Posted by Press Gazette on 5 April 2007 at 10:00
Tags: Johnston Press, Journalists, Press Gazette Leaders, Sly Bailey, Tim Bowdler, Trinity Mirror

Journalism is not the best paid profession. But it can still be an extremely lucrative business to be in, as the newly revealed salaries of Tim Bowdler and Sly Bailey show.

The Johnston Press annual report revealed last week that pay for chief executive Bowdler rose from £622,000 to £800,000 in 2006. And the Trinity Mirror results this week revealed that pay for chief executive Bailey had increased 48 per cent to £1.45 million.

While neither are journalists, it is surely a positive sign for the industry that the pickings at the top are so rich. Both executives lead predominately regional newspaper-based businesses which are grappling with unprecedented challenges. While profits are down, they have nonetheless been rewarded for their ability to grapple with the new media challenge while at the same time cutting costs.

It is a great shame that the board of directors of these two publishing giants don’t apply the same logic when assessing the annual remuneration packages for the journalists — without whose blood, sweat and tears neither business would exist.

But far from the 48 per cent pay rise enjoyed by Bailey, most journalists will be lucky if their annual pay rise keeps pace with inflation, despite the fact that they are expected to work harder than ever — producing the same papers with fewer resources while at the same time beefing up multi-media output.

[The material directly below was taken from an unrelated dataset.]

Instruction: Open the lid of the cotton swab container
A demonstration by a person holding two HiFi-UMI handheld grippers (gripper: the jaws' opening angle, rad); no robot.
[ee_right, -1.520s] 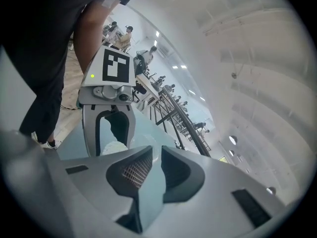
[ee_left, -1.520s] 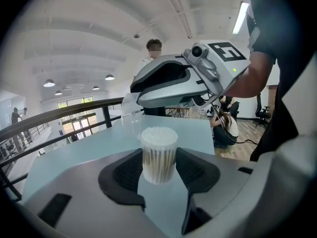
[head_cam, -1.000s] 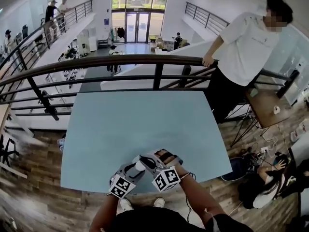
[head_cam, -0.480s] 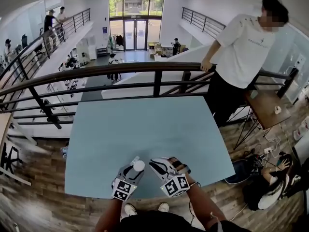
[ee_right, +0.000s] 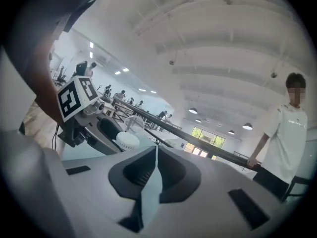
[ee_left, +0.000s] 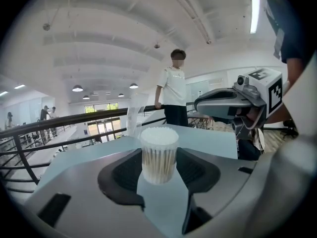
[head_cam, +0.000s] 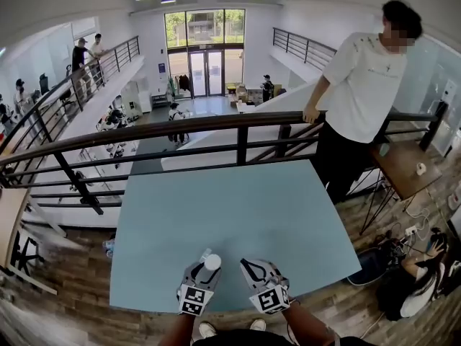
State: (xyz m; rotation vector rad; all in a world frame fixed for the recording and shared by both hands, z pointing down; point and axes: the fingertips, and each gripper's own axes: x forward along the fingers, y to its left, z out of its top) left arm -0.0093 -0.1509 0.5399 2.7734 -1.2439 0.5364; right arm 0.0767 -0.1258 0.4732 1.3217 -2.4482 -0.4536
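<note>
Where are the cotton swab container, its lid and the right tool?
cotton swab container (ee_left: 159, 155): left gripper view, on its clear side wall.
lid (ee_left: 133, 114): left gripper view, on the raised clear flap.
right tool (ee_right: 155, 155): right gripper view, between its closed tips.

A pale blue table (head_cam: 238, 207) spreads out below me, its top bare toward the far edge. Just past it runs a black railing (head_cam: 180, 130), and a person in a white T-shirt (head_cam: 364, 85) stands at my right with one hand on the top rail. Beside them is a small wooden side table (head_cam: 403, 171). The wood floor (head_cam: 65, 287) surrounds my table. Far off I see glass doors (head_cam: 209, 63), and two people (head_cam: 86, 52) stand on the left walkway.
</note>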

Newspaper owners trade on the fact that journalists are often driven more by professional pride and hunger to tell the story than by money.

But if they are going to compete with ever-more internet start-ups — and persuade their own staff not to start online competitors themselves — they need to encourage grassroots innovation from the people who know their businesses best.

And that means incentivising journalists rather than just paying them the minimum amount that the market will bear.